--- Exercise ---
Records follow. Select each line holding "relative".

--- Task data ---
▼▼▼
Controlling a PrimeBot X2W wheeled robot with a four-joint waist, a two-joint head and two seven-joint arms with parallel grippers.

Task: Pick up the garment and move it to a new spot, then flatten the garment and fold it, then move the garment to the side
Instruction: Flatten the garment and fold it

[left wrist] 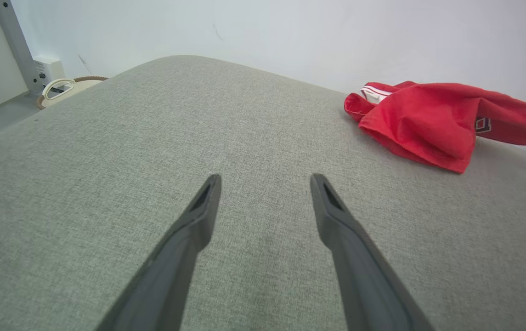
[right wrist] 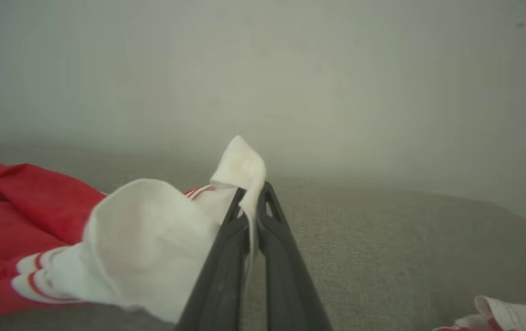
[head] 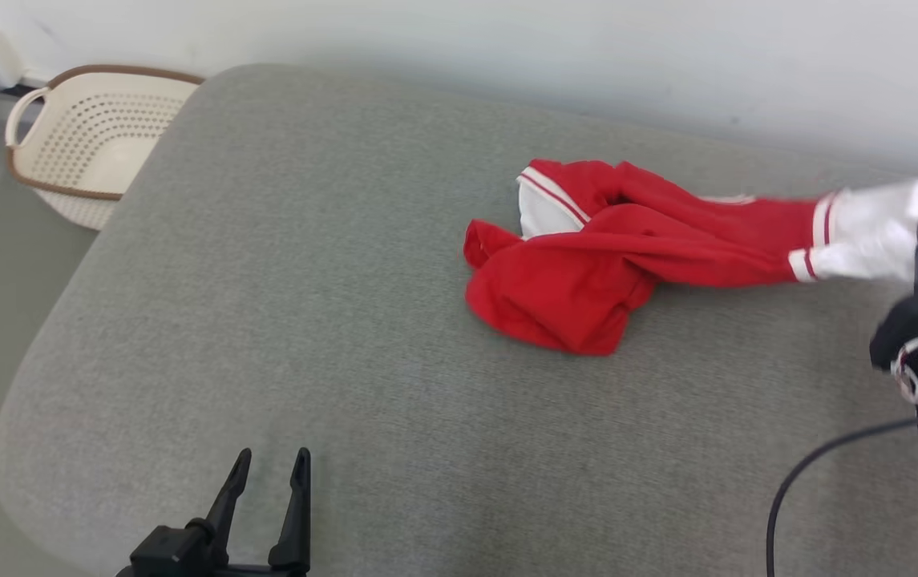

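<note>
Sleeve (head: 867, 232) pinched tight in my right gripper (right wrist: 251, 195).
Red jersey (head: 587, 272) lies long toward my left; my left gripper (head: 270, 473) stands wide, well apart from it.

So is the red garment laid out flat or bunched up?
Bunched up. The garment lies crumpled in twisted folds on the grey cushion, one white cuff pinched in the shut right gripper.

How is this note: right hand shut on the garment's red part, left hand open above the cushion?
Wrong colour: the right hand is shut on the white end of the garment, per the right wrist view. Left hand open above the cushion.
</note>
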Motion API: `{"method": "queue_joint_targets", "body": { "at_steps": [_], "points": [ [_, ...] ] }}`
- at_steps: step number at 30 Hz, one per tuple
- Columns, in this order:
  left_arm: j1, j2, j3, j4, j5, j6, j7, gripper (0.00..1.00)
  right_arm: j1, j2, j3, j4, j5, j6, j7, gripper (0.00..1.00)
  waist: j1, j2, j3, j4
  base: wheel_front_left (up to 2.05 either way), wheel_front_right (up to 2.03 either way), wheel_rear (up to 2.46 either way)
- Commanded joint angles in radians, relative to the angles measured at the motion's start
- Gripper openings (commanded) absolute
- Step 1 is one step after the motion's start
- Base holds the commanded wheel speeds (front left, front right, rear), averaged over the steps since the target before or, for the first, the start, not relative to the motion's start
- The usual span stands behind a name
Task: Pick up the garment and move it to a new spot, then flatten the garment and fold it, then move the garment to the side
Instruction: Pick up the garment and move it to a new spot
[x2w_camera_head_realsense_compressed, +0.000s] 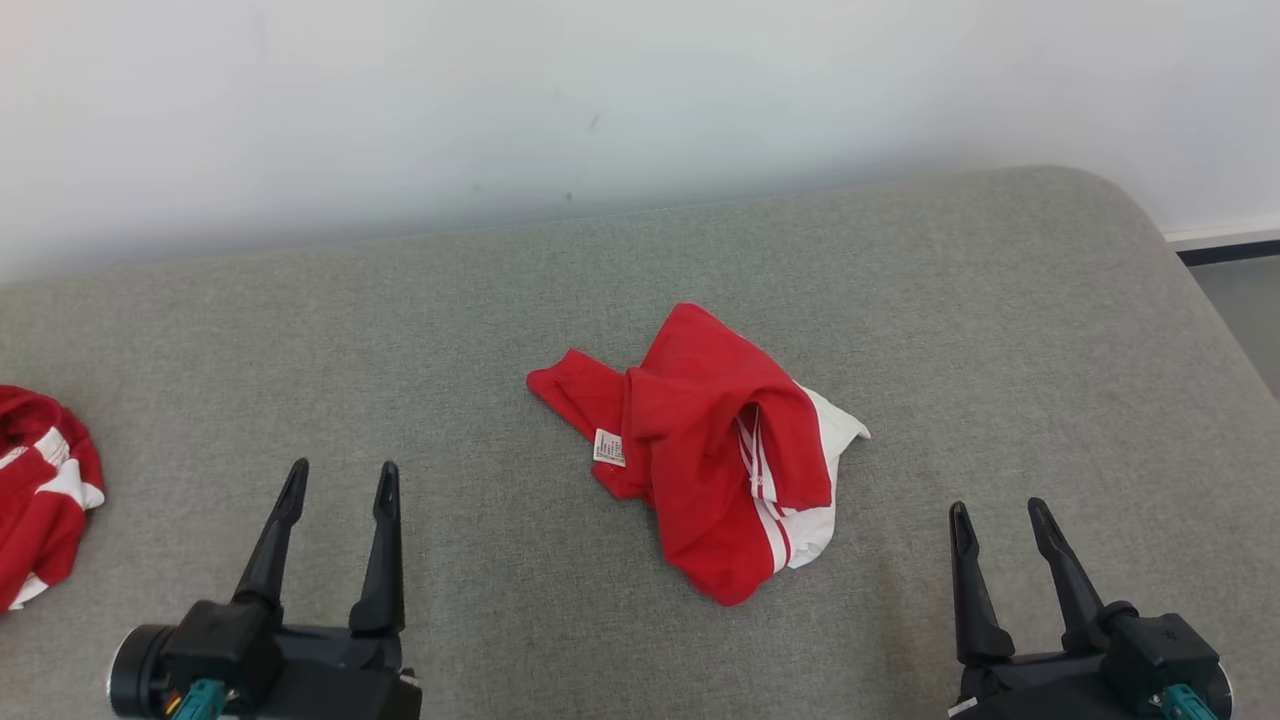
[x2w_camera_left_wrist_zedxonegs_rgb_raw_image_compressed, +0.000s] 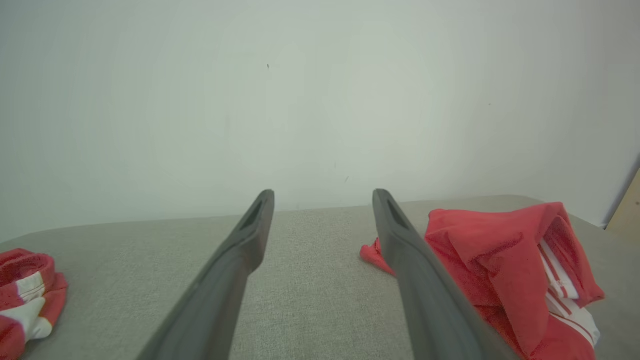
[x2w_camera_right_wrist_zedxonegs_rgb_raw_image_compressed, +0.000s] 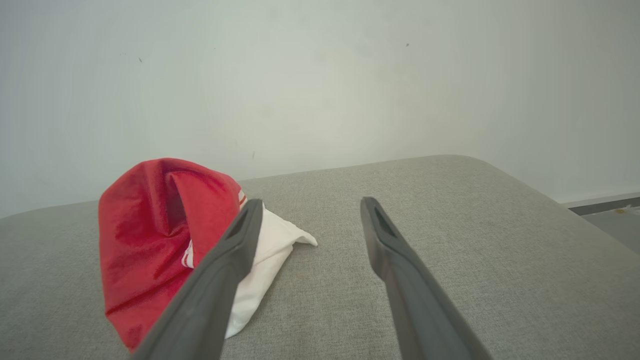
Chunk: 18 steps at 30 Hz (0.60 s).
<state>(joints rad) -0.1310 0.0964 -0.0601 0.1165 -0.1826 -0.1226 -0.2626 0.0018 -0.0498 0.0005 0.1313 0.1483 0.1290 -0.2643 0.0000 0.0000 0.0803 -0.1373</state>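
Note:
The garment (x2w_camera_head_realsense_compressed: 712, 447) is a crumpled red piece with white panels and stripes and a small white label, lying in a heap at the middle of the grey padded surface (x2w_camera_head_realsense_compressed: 480, 300). The left wrist view has the garment (x2w_camera_left_wrist_zedxonegs_rgb_raw_image_compressed: 505, 270) at the right, and the right wrist view has the garment (x2w_camera_right_wrist_zedxonegs_rgb_raw_image_compressed: 160, 235) at the left. My left gripper (x2w_camera_head_realsense_compressed: 342, 478) is open at the lower left, well apart from the heap, with nothing between its fingers. At the lower right my right gripper (x2w_camera_head_realsense_compressed: 1000, 512) is open too, a short way from the cloth's white edge.
A second red and white cloth (x2w_camera_head_realsense_compressed: 40, 490) lies bunched at the far left edge of the surface, also seen as the second cloth (x2w_camera_left_wrist_zedxonegs_rgb_raw_image_compressed: 27, 295) in the left wrist view. A pale wall (x2w_camera_head_realsense_compressed: 600, 100) backs the surface. The surface's rounded right corner (x2w_camera_head_realsense_compressed: 1130, 210) drops to the floor.

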Motion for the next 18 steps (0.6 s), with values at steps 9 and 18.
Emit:
{"method": "queue_joint_targets", "body": {
  "at_steps": [9, 18],
  "points": [
    [0.106, -0.041, 0.106, -0.086, 0.028, -0.004, -0.003, 1.0, 0.025, -0.001, -0.021, -0.004, 0.004, 0.003, -0.001, 1.0, 0.0, 0.0, -0.008, 0.023, 0.0, 0.0, 0.0],
    [0.158, -0.046, 0.168, -0.099, 0.056, -0.008, -0.003, 1.0, 0.035, -0.001, -0.032, -0.004, -0.008, 0.003, -0.001, 1.0, 0.0, 0.0, -0.013, 0.039, 0.0, 0.0, 0.0]
  ]
}}
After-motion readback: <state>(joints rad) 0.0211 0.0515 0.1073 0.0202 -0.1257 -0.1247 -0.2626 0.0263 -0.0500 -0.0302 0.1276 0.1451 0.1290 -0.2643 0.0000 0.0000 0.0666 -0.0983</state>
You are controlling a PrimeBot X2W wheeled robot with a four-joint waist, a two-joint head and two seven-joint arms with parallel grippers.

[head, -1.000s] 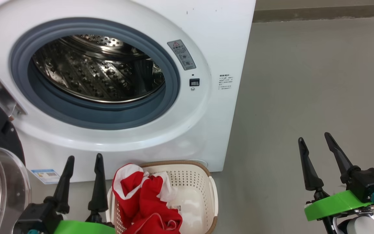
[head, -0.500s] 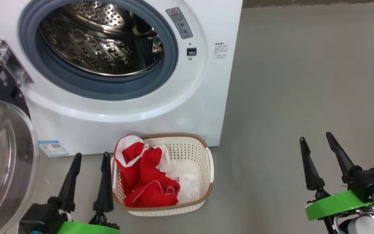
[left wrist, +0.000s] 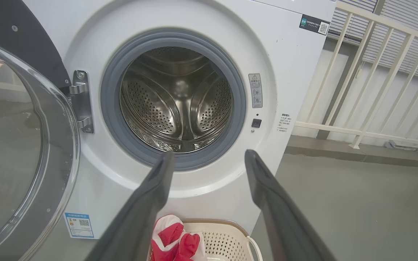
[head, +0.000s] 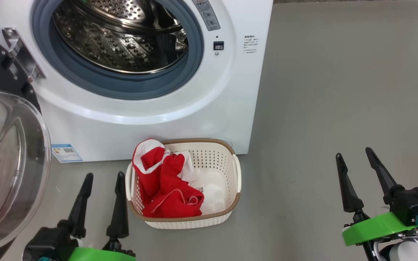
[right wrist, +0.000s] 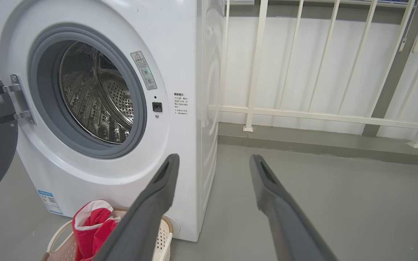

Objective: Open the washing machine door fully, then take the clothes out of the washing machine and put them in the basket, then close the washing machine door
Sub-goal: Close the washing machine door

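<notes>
The white washing machine (head: 180,112) stands open, and no clothes show in the part of its steel drum (head: 122,32) that I see. Its door (head: 9,170) is swung out to the left, glass bowl facing me. Red clothes (head: 165,185) lie in the cream basket (head: 227,206) on the floor in front of the machine. My left gripper (head: 103,175) is open just left of the basket, nothing between its fingers. My right gripper (head: 354,154) is open over bare floor far to the right. In the left wrist view the drum (left wrist: 180,101) and door (left wrist: 24,145) show beyond the open left gripper (left wrist: 209,159).
Grey floor (head: 339,90) spreads to the machine's right. A white railing (right wrist: 321,116) and wall stand behind the machine. The door hinge (head: 22,54) juts at the machine's left edge. A blue sticker (head: 65,152) marks the lower left corner.
The head camera has tilted down, so the machine slid up the picture and the whole basket came into view. Both grippers stay open and hold the same places in the picture.
</notes>
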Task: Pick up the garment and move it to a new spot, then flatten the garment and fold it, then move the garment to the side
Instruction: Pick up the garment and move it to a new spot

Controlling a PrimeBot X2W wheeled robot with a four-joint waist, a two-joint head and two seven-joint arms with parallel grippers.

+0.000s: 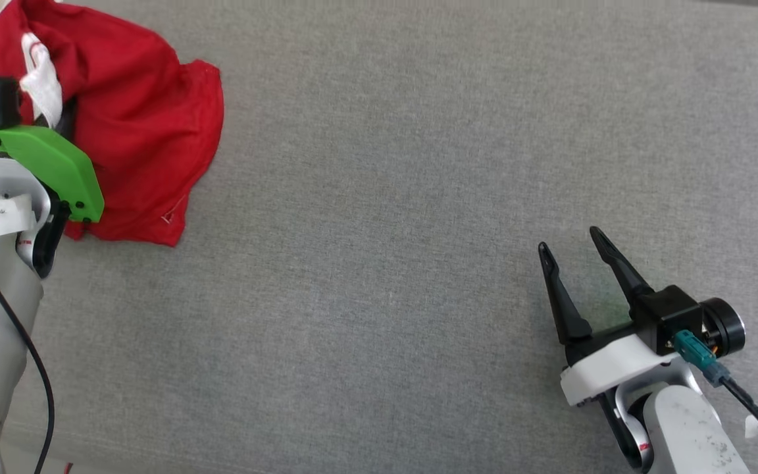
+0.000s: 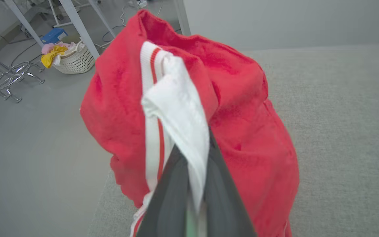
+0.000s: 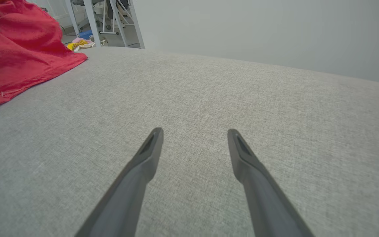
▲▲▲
--- Result of this task ---
- Commanded joint angles in radians, relative to the angles measured at the motion's start
- Base holds the commanded wheel speeds (front left, front right, rear), averaged over the steps since the target before or, for the first, the start, not relative to the motion's start

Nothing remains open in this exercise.